Daily Discipleship - Day 162: Let Justice Roll Down Like Waters
May 3, 2026
Daily Discipleship • Day 162 • Wednesday, October 7, 2026
Let Justice Roll Down Like Waters
Amos 5:24
Pleasant Springs Church • ps-church.com
Amos was a shepherd from Tekoa, a Judean town, sent north to prophesy against Israel during the prosperous reign of Jeroboam II (mid-eighth century BC). Israel's economy was booming, her shrines were busy, her festivals were full — and the poor were being crushed under the weight of it. Amos arrives uninvited at Bethel, the royal sanctuary, and tells the worshipers that God hates their feasts. Verse 24 lands inside that confrontation. It is not a slogan for civic reform; it is what God says he wants instead of the religion Israel is currently offering him.
מִשְׁפָּט
mishpat · Hebrew“justice, judgment, right ruling”
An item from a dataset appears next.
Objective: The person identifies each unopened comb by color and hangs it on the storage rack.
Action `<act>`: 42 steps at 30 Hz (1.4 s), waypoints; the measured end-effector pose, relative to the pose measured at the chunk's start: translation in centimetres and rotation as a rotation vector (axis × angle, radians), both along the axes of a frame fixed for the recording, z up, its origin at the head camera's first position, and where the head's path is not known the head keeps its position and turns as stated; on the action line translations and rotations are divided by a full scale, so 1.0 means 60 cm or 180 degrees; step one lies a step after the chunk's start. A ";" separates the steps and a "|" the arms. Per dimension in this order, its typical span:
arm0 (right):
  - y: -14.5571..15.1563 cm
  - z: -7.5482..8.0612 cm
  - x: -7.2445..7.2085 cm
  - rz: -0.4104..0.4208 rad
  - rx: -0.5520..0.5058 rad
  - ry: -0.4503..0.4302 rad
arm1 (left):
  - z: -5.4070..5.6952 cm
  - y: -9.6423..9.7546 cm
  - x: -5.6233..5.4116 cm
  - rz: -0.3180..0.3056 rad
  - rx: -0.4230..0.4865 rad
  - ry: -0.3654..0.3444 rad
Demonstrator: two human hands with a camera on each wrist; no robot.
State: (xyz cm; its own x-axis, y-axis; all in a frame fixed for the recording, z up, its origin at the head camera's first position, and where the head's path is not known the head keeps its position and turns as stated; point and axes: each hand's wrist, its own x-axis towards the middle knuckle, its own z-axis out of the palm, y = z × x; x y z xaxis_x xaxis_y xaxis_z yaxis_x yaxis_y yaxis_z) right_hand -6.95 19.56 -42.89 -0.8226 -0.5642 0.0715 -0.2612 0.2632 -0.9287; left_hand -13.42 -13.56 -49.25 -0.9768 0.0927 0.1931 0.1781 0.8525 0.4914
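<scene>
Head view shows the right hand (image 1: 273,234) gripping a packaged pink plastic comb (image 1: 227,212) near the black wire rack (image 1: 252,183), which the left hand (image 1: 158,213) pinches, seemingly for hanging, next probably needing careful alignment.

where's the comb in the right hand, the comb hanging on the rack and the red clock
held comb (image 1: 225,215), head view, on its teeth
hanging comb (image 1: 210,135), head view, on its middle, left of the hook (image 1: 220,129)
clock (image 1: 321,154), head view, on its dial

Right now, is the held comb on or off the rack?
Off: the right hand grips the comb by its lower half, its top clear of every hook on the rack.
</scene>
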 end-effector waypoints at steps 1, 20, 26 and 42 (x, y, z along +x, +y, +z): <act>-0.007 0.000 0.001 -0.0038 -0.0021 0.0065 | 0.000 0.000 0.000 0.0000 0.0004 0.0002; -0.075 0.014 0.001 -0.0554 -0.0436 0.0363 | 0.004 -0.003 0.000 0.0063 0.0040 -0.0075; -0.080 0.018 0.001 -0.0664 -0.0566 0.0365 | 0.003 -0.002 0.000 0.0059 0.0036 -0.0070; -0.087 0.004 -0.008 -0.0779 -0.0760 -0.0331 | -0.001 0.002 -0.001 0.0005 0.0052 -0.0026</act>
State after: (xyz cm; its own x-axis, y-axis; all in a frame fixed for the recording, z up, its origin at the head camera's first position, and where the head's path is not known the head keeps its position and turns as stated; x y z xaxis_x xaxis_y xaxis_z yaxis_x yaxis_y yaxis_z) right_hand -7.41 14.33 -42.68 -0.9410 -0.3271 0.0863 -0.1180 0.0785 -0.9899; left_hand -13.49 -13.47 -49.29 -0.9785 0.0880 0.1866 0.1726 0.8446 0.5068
Mishpat is not abstract fairness. It is the concrete verdict a judge hands down when a widow comes to the gate, or the ruling a king makes when a debtor is being squeezed. It carries the sense of setting things right — restoring what is owed, defending who cannot defend themselves. Paired here with tsedaqah (righteousness), it names the kind of community life that matches God's own character. Amos picks the verb galal — to roll, tumble — because mishpat is meant to move, not sit on a shelf.
Imes argues that the third commandment is not primarily about cursing — it is about Israel carrying Yahweh's name into the world the way a son carries a family name. To take that name in vain is to wear it emptily, to claim the brand and contradict the character. Amos 5 is the prophetic version of that warning. Israel is going through the motions of name-bearing — assemblies, songs, sacrifices — while the people whose protection that name guarantees are being trampled at the gate. God will not be honored by liturgy that is contradicted by the ledger.
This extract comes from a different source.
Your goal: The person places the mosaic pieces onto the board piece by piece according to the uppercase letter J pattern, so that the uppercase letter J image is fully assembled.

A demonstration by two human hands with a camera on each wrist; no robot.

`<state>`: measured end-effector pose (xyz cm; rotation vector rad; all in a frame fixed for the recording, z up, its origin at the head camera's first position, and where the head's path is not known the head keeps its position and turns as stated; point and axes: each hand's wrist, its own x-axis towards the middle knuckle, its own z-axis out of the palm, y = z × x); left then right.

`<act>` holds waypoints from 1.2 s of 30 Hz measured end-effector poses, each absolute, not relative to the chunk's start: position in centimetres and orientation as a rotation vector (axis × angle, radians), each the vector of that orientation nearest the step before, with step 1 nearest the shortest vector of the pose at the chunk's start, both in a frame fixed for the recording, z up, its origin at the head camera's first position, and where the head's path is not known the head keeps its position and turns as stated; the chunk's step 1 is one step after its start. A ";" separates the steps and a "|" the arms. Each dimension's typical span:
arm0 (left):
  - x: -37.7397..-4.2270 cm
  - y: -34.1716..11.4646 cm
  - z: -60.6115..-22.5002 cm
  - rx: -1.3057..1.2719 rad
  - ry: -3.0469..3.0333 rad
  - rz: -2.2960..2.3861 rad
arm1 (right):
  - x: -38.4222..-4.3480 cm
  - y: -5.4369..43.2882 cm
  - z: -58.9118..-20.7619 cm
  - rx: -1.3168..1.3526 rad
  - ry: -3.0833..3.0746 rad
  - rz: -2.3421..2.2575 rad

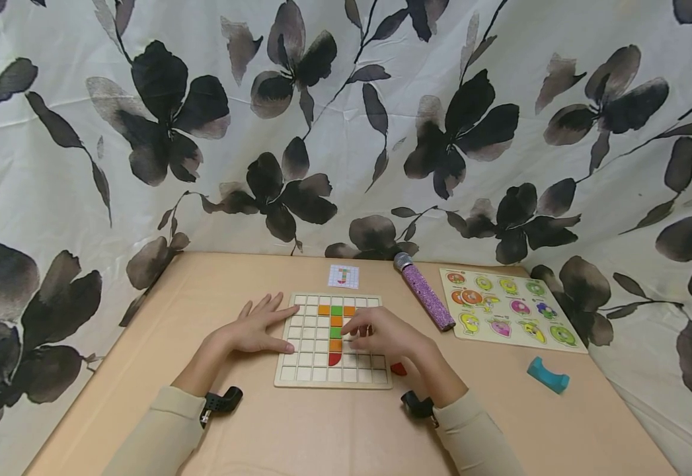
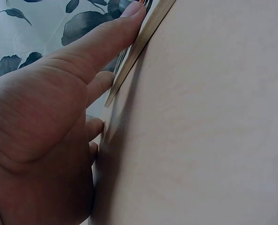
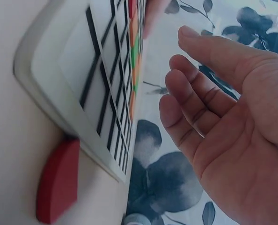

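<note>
A wooden grid board (image 1: 304,378) lies on the table. On it, orange and green squares (image 1: 336,322) form a short top row and a column, with a red rounded piece (image 1: 334,359) at the column's lower end. My left hand (image 1: 254,328) is spread flat, its thumb and index fingertips on the board's left edge. Over the board's right half hovers my right hand (image 1: 390,334), fingers loosely bent; in the right wrist view no piece shows between the fingertips. Beside the board's right edge, partly under my right wrist, lies a loose red curved piece (image 3: 59,183).
Behind the board lies a small pattern card (image 1: 344,276). To its right are a glittery purple stick with a silver end (image 1: 425,294) and a board of fruit pictures (image 1: 515,309). A blue curved block (image 1: 548,375) lies nearer on the right. A floral cloth (image 1: 346,152) hangs behind the table.
</note>
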<state>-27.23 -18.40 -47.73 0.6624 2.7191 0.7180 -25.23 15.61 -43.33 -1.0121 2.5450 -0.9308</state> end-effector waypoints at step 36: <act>-27.3 -18.5 -47.9 0.657 2.719 0.730 | -26.2 21.7 -42.5 -0.866 2.475 -1.029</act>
Imes' framing presses uncomfortably on us. We are quick to separate worship from justice, to treat Sunday and Monday as different jurisdictions. Amos and Imes both refuse the split. If you bear the name of the God who heard slaves crying in Egypt, then how you treat the person with less power than you is part of your worship. The river image matters here: justice is not a reservoir you visit on principle; it is a current that should be running through ordinary transactions — wages, speech, attention, the benefit of the doubt — without anyone having to plead for it.